Your answer should be every line of the records that contains the word "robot".
[[ Input data open ]]
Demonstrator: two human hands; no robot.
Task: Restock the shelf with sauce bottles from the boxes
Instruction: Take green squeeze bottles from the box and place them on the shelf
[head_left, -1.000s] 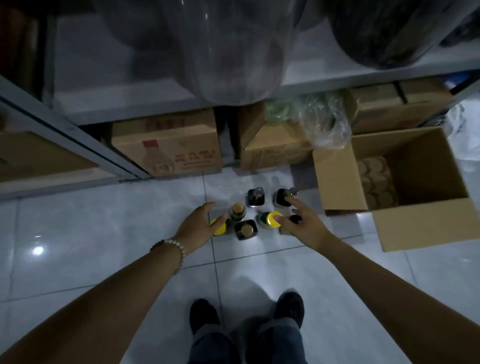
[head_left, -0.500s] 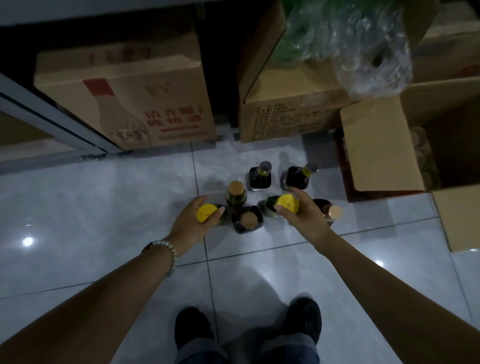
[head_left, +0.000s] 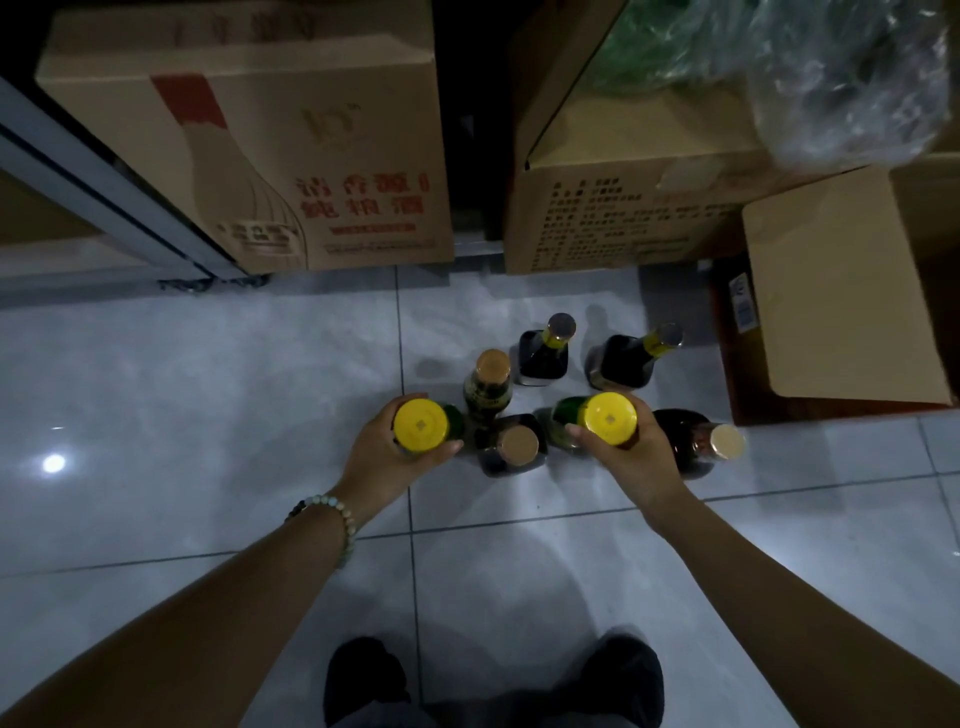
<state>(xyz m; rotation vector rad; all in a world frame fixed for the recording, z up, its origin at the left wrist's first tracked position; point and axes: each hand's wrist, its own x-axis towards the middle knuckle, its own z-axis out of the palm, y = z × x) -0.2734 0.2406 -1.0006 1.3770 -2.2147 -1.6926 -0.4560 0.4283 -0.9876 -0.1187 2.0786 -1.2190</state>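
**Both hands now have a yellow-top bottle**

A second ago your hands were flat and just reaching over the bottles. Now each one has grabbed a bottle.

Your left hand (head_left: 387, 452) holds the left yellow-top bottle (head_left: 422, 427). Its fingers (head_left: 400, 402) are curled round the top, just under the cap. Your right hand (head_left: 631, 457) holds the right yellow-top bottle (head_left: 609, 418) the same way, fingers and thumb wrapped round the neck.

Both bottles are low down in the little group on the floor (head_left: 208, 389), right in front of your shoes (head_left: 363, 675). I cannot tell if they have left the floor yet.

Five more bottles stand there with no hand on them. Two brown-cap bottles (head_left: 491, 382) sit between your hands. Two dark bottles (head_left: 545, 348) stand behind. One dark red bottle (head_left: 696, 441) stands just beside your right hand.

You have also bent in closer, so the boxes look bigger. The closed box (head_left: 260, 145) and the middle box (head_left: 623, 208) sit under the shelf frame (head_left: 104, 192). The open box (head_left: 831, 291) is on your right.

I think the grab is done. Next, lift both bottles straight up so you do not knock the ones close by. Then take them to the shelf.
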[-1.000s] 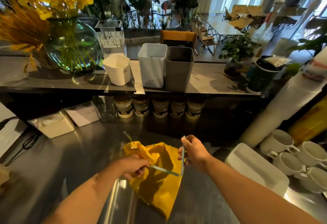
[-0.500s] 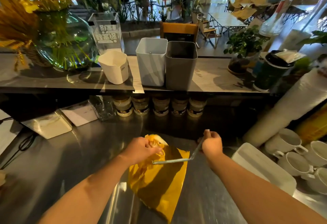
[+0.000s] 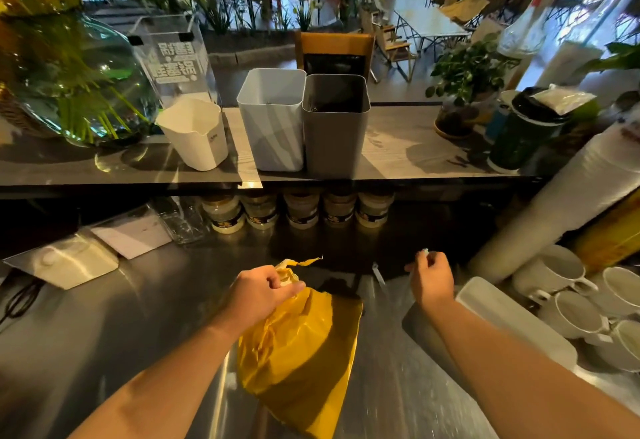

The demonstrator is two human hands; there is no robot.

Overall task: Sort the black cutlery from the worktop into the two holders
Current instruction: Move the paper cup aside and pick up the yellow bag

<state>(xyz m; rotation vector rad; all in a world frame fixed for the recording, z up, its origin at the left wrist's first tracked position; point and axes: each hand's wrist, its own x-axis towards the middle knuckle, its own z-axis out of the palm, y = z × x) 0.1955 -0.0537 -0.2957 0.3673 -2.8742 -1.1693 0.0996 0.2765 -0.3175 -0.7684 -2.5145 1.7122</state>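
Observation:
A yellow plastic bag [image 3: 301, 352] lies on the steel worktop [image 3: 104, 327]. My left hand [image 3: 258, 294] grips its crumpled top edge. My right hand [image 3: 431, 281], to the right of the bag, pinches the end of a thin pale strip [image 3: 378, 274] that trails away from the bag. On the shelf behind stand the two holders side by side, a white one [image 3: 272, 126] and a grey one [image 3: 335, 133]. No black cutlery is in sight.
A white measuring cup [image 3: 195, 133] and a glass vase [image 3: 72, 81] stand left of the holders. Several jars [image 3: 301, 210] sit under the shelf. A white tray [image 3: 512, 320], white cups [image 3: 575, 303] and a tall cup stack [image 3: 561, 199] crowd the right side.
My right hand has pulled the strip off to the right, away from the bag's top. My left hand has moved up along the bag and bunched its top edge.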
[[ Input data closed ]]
#### [Output of the exercise]
Demonstrator: two human hands; no robot.
The demonstrator is two human hands; there is no robot.

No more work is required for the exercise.